The declassified assessment, released on Tuesday by the US Office of the Director of National Intelligence, said the Chinese government "tacitly approved efforts to try to influence a handful of midterm races involving members of both US political parties".

Yet shooting that argument in the foot, the document also said Beijing believed Congress would remain "adversarial" toward China regardless of which party was in power, leaving people wondering why Beijing would go to so much trouble and risk to bet on something that would not bring any benefit to China.

The absurdity of the report is further revealed in the assumption that Chinese officials chose to ramp up operations aimed at shaping US policy last year "because they did not expect the current administration to retaliate as severely as they feared in 2020".

This is nonsensical given the hard-line that Congress has taken toward China, which offers little wriggle room for the administration regardless of its stripe. Indeed, the Joe Biden administration has doubled down on its predecessor's tough China stance, continuing the trade war, intensifying the attack on the technological front, and trying to tighten the restraining bonds of its alliance-knotted containment; moves that have already dramatically frayed Sino-US ties.
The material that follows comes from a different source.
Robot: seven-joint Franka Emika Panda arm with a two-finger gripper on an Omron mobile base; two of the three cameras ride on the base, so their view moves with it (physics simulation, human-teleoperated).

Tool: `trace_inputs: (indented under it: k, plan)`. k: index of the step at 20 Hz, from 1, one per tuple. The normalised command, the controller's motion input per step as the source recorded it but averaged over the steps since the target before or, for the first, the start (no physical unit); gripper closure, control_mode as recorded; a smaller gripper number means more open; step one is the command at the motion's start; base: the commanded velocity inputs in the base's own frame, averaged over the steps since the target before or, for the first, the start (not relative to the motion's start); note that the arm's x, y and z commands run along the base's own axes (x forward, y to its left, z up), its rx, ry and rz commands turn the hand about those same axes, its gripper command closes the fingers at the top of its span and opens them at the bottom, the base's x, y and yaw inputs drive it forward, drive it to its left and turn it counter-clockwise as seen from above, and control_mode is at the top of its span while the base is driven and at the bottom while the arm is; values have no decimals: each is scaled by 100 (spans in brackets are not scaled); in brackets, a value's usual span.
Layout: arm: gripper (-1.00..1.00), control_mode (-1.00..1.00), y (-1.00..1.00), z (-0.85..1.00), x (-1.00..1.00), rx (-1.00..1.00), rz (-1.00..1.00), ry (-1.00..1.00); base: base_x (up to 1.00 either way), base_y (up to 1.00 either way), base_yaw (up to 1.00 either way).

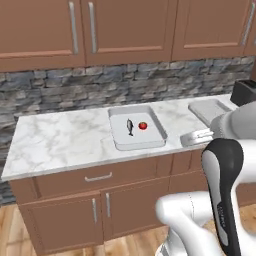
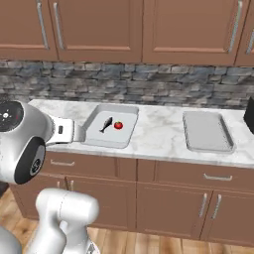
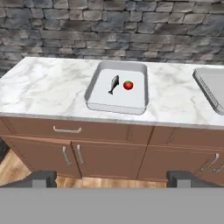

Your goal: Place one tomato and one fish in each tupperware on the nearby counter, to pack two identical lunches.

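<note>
On the counter (image 3: 48, 94), one tupperware (image 3: 97, 83) holds fish (image 3: 113, 84) beside tomato (image 3: 128, 85); claw (image 3: 112, 178) gapes wide.

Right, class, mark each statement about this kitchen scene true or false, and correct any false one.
1. The left tray holds a fish and a tomato. True.
2. The right tray also holds a fish and a tomato. False: nothing lies in it.
3. The fish lies to the left of the tomato in the hand view. True.
4. The gripper is clamped on a tomato. False: its fingers stand wide apart with nothing between them.
5. Both trays sit on the marble counter. True.
6. The cabinet doors below the counter hang open. False: they are all closed.
</note>
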Motion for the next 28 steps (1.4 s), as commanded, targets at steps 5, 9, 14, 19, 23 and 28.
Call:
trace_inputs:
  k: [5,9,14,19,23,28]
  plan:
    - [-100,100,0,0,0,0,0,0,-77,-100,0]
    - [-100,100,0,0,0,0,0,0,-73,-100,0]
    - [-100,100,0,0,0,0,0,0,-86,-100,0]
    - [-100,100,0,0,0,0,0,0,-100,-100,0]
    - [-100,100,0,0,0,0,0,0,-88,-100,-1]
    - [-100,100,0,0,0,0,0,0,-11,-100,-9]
China has rejected the accusation of malign midterm influence, with a spokesman for its embassy in Washington describing the US report as "groundless" and "fabricated out of thin air". The attempts to denigrate China fly in the face of the fact that China has always adhered to the principle of noninterference in any other country's internal affairs.

Yet there is no denying the fiction of China sticking its nose into the internal affairs of other countries has become an increasingly popular frightener among some politicians in Western countries.

The Scott Morrison administration claimed that Chinese spies sought to fund candidates for Australia's Labor opposition party in the 2022 federal election. The United Kingdom's security agency MI5 issued a warning last year claiming an alleged Chinese agent had infiltrated Parliament to interfere in UK politics. And Canadian Prime Minister Justin Trudeau ordered a probe in March into alleged Chinese interference in the country's 2019 and 2021 federal elections.

But not one of these accusations targeting China has ever been substantiated. This, however, does not prevent the China hawks in these countries persisting with their give-a-dog-a-bad-name-to-hang-him tricks. No doubt more tall stories will be forthcoming to try and tarnish China's international image and fool people into believing the country poses a serious threat to their countries' national security.

Fortunately they cannot fool all the people all the time.